L'autre choix esthétique notable dans Hereditary est la palette de couleurs. Comme nous l'avons déjà mentionné, le film commence par un intertitre sous la forme d'une nécrologie, ce qui signifie que, dès le début du film, le ton du deuil est donné et que la palette de couleurs le reflète. Tout au long du film, les couleurs vives sont quasiment absentes et le réalisateur opte pour une palette de couleurs très discrètes. L'effet de ce choix est très similaire à celui des transitions entre les scènes, car il simule les sentiments de chagrin, de traumatisme et de perte.
Si une personne souffrant de dépression perd également la notion du temps, la perception du monde qui l'entoure s'en trouve considérablement amoindrie. Les choses qui rendaient quelqu'un heureux ou qui apportaient de la joie dans sa vie perdent cette capacité à évoquer le même sentiment. Dans le langage cinématographique, c'est un sentiment très difficile à transmettre au public, mais il est également extrêmement difficile de faire entrer le public dans ce monde.

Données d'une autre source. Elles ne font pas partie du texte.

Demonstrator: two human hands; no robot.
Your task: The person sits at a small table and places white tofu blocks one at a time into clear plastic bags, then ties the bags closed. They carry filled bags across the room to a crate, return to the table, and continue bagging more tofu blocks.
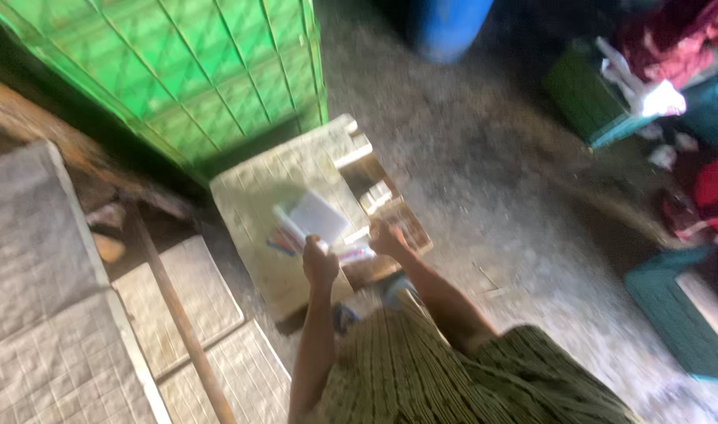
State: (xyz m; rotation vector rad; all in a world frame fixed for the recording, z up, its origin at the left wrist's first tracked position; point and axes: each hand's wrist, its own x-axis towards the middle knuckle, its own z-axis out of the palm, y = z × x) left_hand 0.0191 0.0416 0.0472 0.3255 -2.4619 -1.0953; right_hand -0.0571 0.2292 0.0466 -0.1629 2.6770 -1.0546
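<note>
**Two hands at a stack of white sheets on a small wooden table**

The view was tilted and blurred. The left hand (320, 263) was curled around the near end of a bundle of white sheets (318, 217), its fingers closed on it as far as the blur allowed one to tell. The sheets stretched away from that grip, up and to the right, lying over the top of the wooden table (257, 196). The right hand (385, 238) sat just beside the sheets' right edge, fingers bent inward; whether it pinched anything could not be told. Between the two hands, just below the sheets, lay something small with red and blue colour (354, 254), too smeared to identify. Left of the left-hand grip, touching the sheets' lower edge, were a few thin coloured sticks (280, 242), perhaps pens.

Beyond the grips, past the table's far edge, stood a green lattice panel (210, 71). Left of the hands lay pale quilted pads (45, 314) crossed by a brown pole (178, 314). To the right, well apart, was grey ground (492, 173) with a green crate (587, 98).
</note>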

Le moyen le plus efficace d'y parvenir est l'étalonnage, qui permet d'atténuer les couleurs et de réduire les contrastes. C'est exactement ce qu'Aster a choisi de faire. En utilisant des couleurs atténuées, presque ternes, le réalisateur fait entrer le public dans les émotions intérieures des personnages et fait un travail exemplaire pour représenter ce qu'est une personne qui doit faire face au deuil et à la dépression. Une fois encore, dès que Charlie a été tué, les couleurs prennent un ton résolument plus sombre, ce qui montre comment toute la famille essaie de faire face à la perte du plus jeune membre de la cellule familiale.
Selon Darian Leader, psychanalyste pratiquant à Londres et membre du Centre d'analyse et de recherche freudienne, il présuppose que nous sommes capables ou non de faire notre deuil, bien que nous soyons tombés dans un cauchemar de dépression, que nous ayons perdu le goût de vivre et que nous n'ayons plus d'espoir pour l'avenir. Cela est illustré par un plan du film où l'on voit Annie s'efforcer de s'arc-bouter sur le sol de sa chambre, le griffant en signe de déni à la découverte du corps sans tête de sa fille dans la voiture qui se trouve à l'extérieur.
En conclusion, le film Hereditary est imprégné, voire inféodé à la mémoire ; c'est la pierre angulaire de l'ensemble de l'œuvre. La mémoire domine toutes les facettes de la psyché des personnages principaux et influence considérablement l'intrigue du film. D'un point de vue narratif, Aster traite de thèmes et d'idées subsidiaires au thème central de la mémoire et du deuil, y compris de nature politique. L'aspect principal du film qu'il convient de garder à l'esprit est la représentation des femmes, car il s'agit d'un excellent commentaire social sur l'état des genres dans le monde moderne. En plaçant la protagoniste centrale, Annie, dans un état de chagrin et de dépression perpétuels, Aster est en mesure d'examiner correctement ce que signifie être dépressif, en ce sens qu'un souvenir continue de hanter et finit par dévorer quelqu'un si on lui en donne le pouvoir. En montrant Annie recréant des modèles de sa propre mémoire, le réalisateur a pu montrer comment le souvenir de certains événements a dévoré Annie et ne fait que la maintenir dans le même état de chagrin perpétuel, un milieu dans lequel le film s'inscrit fermement.